Bhatti was a Christian and an outspoken critic of the misuse of the Blasphemy Law. 

Shahbaz Bhatti was shot dead just yards away from his mother’s house in broad daylight just 57 days after Mr Taseer was assassinated by his own guard on January 4, 2011. Bhatti suffered 30 bullet injuries in his chest, torso and head. Pamphlets were discovered at the scene of the assassination, in which the Tehrik-i-Taliban Punjab claimed responsibility for the attack. The group claimed in the pamphlet that they had targeted Mr Bhatti for his opposition to the blasphemy law. Tahira Abdullah, a Pakistani minority rights activist, remained with the bereaved family for some time. She reported that the family was hysterical with shock and grief.

The United Nations High Commissioner for Refugees reports:

While the Constitution of Pakistan guarantees the rights of religious minorities, as well as other fundamental rights such as gender equality, freedom of expression and press, freedom of association and assembly, it effectively segregates the country’s citizens on the basis of religion. The Constitution proclaims Islam as the State religion, and binds the legal system to Islamic law by stipulating that no law should be repugnant to the injunctions of Islam as laid down in the Holy Qur’an and Sunnah, and that all existing laws should be brought in conformity. Fundamental freedoms, such as the freedom of expression and press, are also subject to “any reasonable restriction imposed by law in the interest of the glory of Islam”. (From here.)

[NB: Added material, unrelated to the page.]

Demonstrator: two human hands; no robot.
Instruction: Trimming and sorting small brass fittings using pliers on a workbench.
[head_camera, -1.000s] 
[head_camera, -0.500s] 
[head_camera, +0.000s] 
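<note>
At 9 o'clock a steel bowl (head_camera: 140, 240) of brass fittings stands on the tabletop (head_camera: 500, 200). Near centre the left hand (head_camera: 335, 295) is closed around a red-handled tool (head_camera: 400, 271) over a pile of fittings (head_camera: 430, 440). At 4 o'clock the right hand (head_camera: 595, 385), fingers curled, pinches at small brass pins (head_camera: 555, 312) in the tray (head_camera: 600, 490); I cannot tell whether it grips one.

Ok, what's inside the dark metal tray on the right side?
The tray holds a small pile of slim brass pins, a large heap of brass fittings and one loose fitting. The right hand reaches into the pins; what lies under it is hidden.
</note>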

The Pakistan Taliban Grows Bolder

In April 2012, the Taliban pulled off the biggest jail-break in Pakistan’s history. About 150 militants stormed the central prison in Bannu and freed 384 prisoners. among them a man sentenced to death for trying to assassinate former president Pervez Musharraf.  Bannu adjoins North Waziristan.

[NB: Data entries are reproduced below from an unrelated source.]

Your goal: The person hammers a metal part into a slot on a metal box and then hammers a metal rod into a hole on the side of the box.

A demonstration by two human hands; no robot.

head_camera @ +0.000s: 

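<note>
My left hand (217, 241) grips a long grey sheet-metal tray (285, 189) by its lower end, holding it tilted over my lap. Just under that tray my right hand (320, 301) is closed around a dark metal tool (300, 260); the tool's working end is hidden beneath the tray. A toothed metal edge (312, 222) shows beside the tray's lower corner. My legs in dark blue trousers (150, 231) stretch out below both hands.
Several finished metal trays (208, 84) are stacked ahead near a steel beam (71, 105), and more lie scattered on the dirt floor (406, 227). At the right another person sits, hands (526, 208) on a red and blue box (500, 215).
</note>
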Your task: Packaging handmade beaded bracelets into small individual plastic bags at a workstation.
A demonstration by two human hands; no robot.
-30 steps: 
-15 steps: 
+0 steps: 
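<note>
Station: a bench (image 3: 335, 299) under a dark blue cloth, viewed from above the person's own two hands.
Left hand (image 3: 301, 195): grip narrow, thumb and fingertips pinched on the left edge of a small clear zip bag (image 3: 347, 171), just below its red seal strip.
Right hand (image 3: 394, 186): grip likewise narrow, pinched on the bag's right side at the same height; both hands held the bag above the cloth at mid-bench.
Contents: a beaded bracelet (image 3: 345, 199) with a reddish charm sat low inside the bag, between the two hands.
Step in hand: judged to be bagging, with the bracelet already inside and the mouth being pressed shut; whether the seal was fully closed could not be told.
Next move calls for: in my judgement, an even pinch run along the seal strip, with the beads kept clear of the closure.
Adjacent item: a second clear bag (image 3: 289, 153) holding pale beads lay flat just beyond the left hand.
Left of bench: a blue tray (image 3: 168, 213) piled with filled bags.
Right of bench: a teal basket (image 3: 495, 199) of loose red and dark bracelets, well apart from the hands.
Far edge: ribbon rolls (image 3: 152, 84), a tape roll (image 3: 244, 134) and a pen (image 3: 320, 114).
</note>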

According to an official, the militants arrived after midnight on pick-ups and attacked the prison housing after blowing up the main gates with rocket-propelled grenades. The attackers had accurate information about cells in which militants had been kept. The prison housed about 900 inmates at the time. The police official said the attackers appeared to be interested mainly in freeing the man who was on death row for an assassination attempt on former president Pervez Musharraf.
“We have released our men without losing a single man,” Taliban spokesman Ihsanullah Ihsan said.

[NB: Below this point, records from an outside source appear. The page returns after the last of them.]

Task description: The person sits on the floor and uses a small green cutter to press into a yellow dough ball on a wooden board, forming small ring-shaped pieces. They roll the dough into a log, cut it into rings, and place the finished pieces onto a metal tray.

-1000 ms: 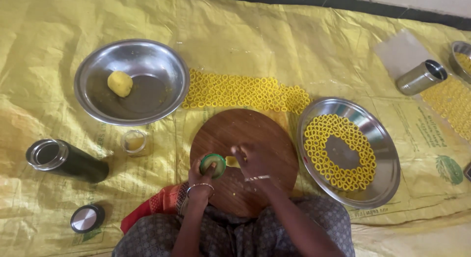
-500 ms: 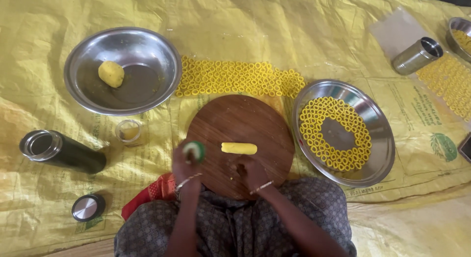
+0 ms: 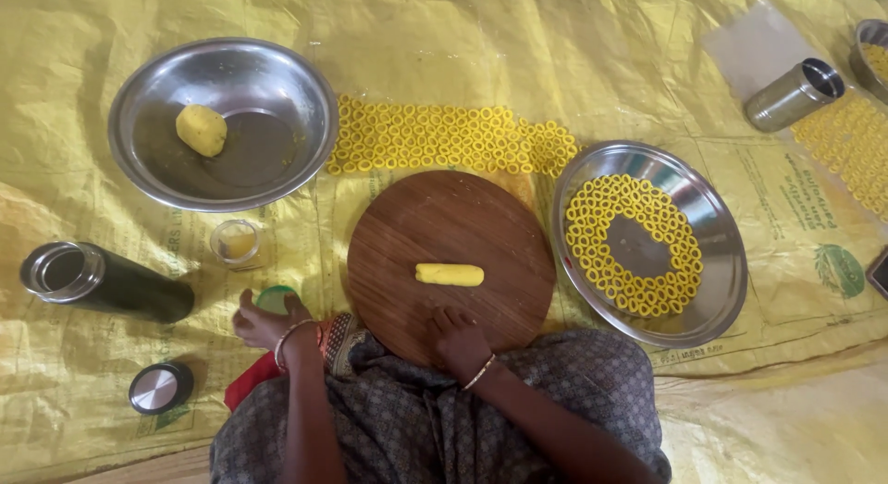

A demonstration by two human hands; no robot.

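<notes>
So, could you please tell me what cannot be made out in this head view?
- Green round thing: mostly covered by the left hand; its kind is unclear.
- Right hand: its underside on the wooden board is hidden.
- Far-right steel bowl: cut off by the frame edge.
- Small glass: contents too small to tell.

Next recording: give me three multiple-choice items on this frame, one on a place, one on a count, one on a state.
1. Where does the dough roll lie?
A. in the deep bowl
B. on the round wooden board
C. on the ring-lined plate

2. How many dough lumps lie in the steel bowl at upper left?
A. none
B. one
C. three

3. How does the dark flask stand?
A. on its side, uncapped
B. upright, capped
C. upright, uncapped

Answers:
1 B, the roll rests mid-board.
2 B, a single lump sits in it.
3 A, its open mouth faces sideways, the cap lying apart.
</notes>
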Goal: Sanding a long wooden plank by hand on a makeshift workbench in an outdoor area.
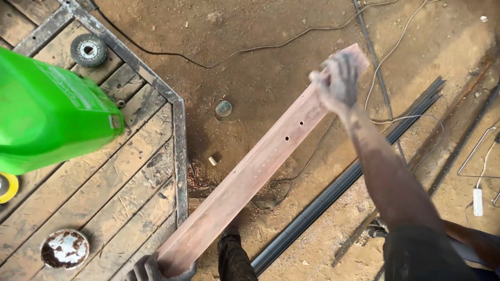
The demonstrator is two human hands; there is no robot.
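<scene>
A long reddish plank (255, 166) is held slantwise over the dirt floor (260, 67), just right of the wooden platform (104, 182). Its far end is gripped by the right hand (338, 83), fingers wrapped over it; the near end is clasped by the left hand (156, 268). A few holes are already drilled near the plank's far half, the rest is left plain. A green jug (47, 114) is seen above the platform.
</scene>
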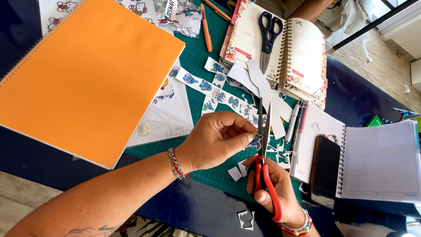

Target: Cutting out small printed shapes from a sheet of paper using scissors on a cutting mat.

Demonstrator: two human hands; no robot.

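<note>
1. An orange spiral notebook [87, 74] is lying across the counter's [188, 210] left side, pushed clear of the cutting.
2. A green cutting mat [219, 171] is covering the counter's middle, catching white paper scraps [235, 174].
3. An open floral planner [302, 57] is sitting at the far edge, with black scissors [268, 33] parked on it out of the way.
4. A lined notebook [377, 158] is lying at the right edge, a dark phone [325, 171] resting beside it.
5. The right hand [274, 188] is gripping red-handled scissors [264, 166], blades slightly parted and pointing away.
6. The left hand [215, 140] is pinching a small blue cartoon cutout [255, 141] against the blades, over the mat's near edge, steadying it for trimming.
7. Strips of blue character stickers [210, 87] are waiting mid-mat.
</note>
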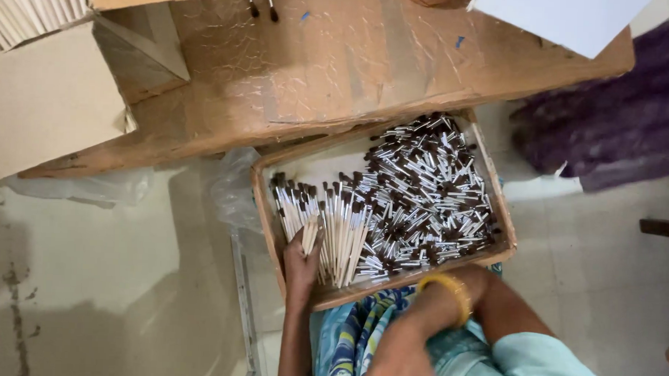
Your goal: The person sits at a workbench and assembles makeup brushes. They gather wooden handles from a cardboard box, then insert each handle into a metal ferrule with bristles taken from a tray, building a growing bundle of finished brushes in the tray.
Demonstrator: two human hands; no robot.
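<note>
A shallow cardboard tray (390, 283) rests on my lap against a low table. Its left part holds a row of pale wooden-handled brushes (340, 233) with dark tips. The right part is heaped with short silver-ferruled brush heads (431, 191). My left hand (302, 265) reaches into the tray's near left corner and grips the ends of a few wooden-handled brushes. My right hand (399, 361), with a yellow bangle (449, 288) at the wrist, hangs below the tray over my patterned lap. Its fingers are cut off by the frame edge.
A brown paper-covered table (316, 69) stands behind the tray, with two brushes (261, 1) on it. A cardboard box (41, 96) with white sticks (29, 3) sits at left. A white sheet (563, 18) and purple cloth (611, 123) lie at right. Clear plastic (231, 188) lies beside the tray.
</note>
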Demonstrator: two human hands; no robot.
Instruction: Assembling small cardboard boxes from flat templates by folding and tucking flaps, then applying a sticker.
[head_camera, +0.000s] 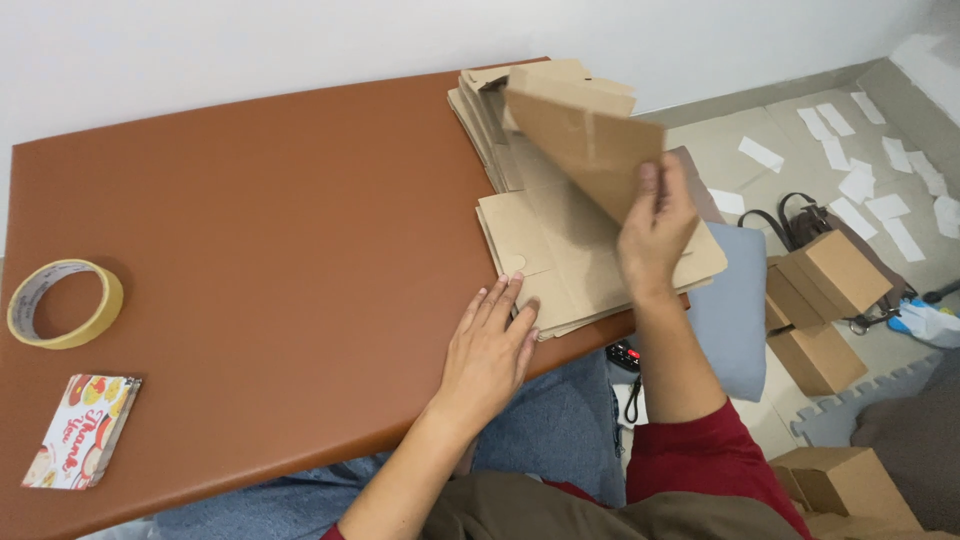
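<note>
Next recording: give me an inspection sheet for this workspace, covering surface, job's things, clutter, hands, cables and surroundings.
Surface: brown padded table, much of it bare.
Job's things: stack of flat cardboard box blanks at the table's far right edge; one cardboard blank lifted above it.
Clutter: roll of yellowish tape and a small stack of printed cards at the left end.
Hands: left hand flat on the table, fingers touching the stack's near edge; right hand pinching the raised blank's lower edge.
Cables: nothing seen.
Surroundings: floor at right with folded cardboard boxes, scattered white paper strips, a dark strapped bag, a grey-blue cushion; white wall behind.
</note>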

Pakistan is engaged in military operations against militants in the federally administered tribal area (FATA) and has not been very effective in addressing the Haqqani network's safe havens in Pakistan.

On June 7, 2012, the Chairman of the Joint Chiefs of Staff, Gen. Martin E. Dempsey and Defense Secretary Leon E. Panetta expressed unhappiness with Pakistan’s progress in battling the Haqqani network in Pakistan. Dempsey acknowledged that Pakistan is battling other threats within the federally administered tribal area.

During a news conference in Kabul, Panetta said the United States was reaching the limits of its patience with Pakistan following an attack on Forward Operating Base Salerno in Khost province, Afghanistan, earlier this week. FOB Salerno is the largest base in southeastern Afghanistan - it is highly fortified, and hosts extensive surveillance assets and a US rotary wing task force.

One contractor and dozens of service members were wounded in the attack, attributed to the Haqqani network. One soldier died three days later from wounds suffered during the incident. Members of the Taliban, including several individuals wearing suicide vests, launched a coordinated assault that breached the perimeter of the American facility. A suicide bomber rammed a vehicle packed with explosives into the base's fence, and attackers entered through the gap. Fourteen militants were killed in the assault.